### WORK REQUEST
Filtering the records below, copy only those lines that include the word "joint".

BEGIN ENTRIES SHOWN

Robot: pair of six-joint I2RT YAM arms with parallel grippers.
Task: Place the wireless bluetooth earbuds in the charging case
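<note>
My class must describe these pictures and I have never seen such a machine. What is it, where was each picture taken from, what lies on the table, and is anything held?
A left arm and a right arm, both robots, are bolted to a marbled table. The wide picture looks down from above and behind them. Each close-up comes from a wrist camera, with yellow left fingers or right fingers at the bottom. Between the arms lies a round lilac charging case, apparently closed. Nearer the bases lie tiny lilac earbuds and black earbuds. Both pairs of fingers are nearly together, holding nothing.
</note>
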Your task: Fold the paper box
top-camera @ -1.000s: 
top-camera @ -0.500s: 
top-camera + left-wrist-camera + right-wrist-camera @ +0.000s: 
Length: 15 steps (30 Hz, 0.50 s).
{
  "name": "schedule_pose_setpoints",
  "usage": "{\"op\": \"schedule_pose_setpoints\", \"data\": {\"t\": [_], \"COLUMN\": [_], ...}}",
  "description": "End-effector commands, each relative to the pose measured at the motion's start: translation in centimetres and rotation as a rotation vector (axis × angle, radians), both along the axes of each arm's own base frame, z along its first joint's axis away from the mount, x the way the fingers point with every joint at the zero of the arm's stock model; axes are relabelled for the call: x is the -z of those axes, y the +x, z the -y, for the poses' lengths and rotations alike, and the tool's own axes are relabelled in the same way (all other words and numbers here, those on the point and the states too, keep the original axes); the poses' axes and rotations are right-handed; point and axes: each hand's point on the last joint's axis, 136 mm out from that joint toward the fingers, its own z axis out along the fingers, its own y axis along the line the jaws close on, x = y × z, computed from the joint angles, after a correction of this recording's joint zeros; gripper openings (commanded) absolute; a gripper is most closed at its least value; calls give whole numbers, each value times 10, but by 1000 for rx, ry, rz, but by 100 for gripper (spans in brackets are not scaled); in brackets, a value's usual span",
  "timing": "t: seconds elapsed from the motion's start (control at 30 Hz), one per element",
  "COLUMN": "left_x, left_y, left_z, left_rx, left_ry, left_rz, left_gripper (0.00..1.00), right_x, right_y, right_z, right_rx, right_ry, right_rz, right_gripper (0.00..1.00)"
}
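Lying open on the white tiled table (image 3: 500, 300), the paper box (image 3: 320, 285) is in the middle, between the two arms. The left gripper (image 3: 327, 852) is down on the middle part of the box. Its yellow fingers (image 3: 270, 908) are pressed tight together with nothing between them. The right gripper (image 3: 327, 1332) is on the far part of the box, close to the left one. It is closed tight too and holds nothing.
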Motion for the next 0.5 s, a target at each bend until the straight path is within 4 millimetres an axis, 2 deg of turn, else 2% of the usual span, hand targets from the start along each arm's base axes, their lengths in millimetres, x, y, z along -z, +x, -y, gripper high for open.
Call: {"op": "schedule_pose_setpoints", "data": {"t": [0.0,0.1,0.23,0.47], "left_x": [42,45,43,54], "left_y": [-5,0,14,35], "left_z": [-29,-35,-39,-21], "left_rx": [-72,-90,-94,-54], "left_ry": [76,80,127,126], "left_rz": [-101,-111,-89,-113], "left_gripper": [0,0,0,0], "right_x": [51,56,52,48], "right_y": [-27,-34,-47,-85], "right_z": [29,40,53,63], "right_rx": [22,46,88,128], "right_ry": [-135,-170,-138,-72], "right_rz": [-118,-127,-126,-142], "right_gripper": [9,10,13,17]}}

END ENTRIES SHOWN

### SOLUTION FOR THIS EXERCISE
Robot: pair of six-joint I2RT YAM arms with parallel grippers.
  "description": "End-effector commands, each relative to the pose measured at the motion's start: translation in centimetres and rotation as a rotation vector (axis × angle, radians), both along the axes of each arm's own base frame, z along its first joint's axis away from the mount, x the way the fingers point with every joint at the zero of the arm's stock model; axes are relabelled for the call: x is the -z of those axes, y the +x, z the -y, for the poses' lengths and rotations alike, and the tool's own axes are relabelled in the same way (all other words and numbers here, those on the point and the states too, keep the original axes); the poses' axes and rotations are right-handed; point and axes: each hand's point on the last joint's axis, 136 mm out from that joint toward the fingers, its own z axis out along the fingers, its own y axis along the line the jaws close on, x = y × z, computed from the joint angles, after a correction of this recording's joint zeros; gripper openings (commanded) absolute; a gripper is most closed at its least value; calls give whole numbers, each value times 10, but by 1000 for rx, ry, rz, but by 100 for gripper (spans in brackets are not scaled); in brackets, a value's usual span",

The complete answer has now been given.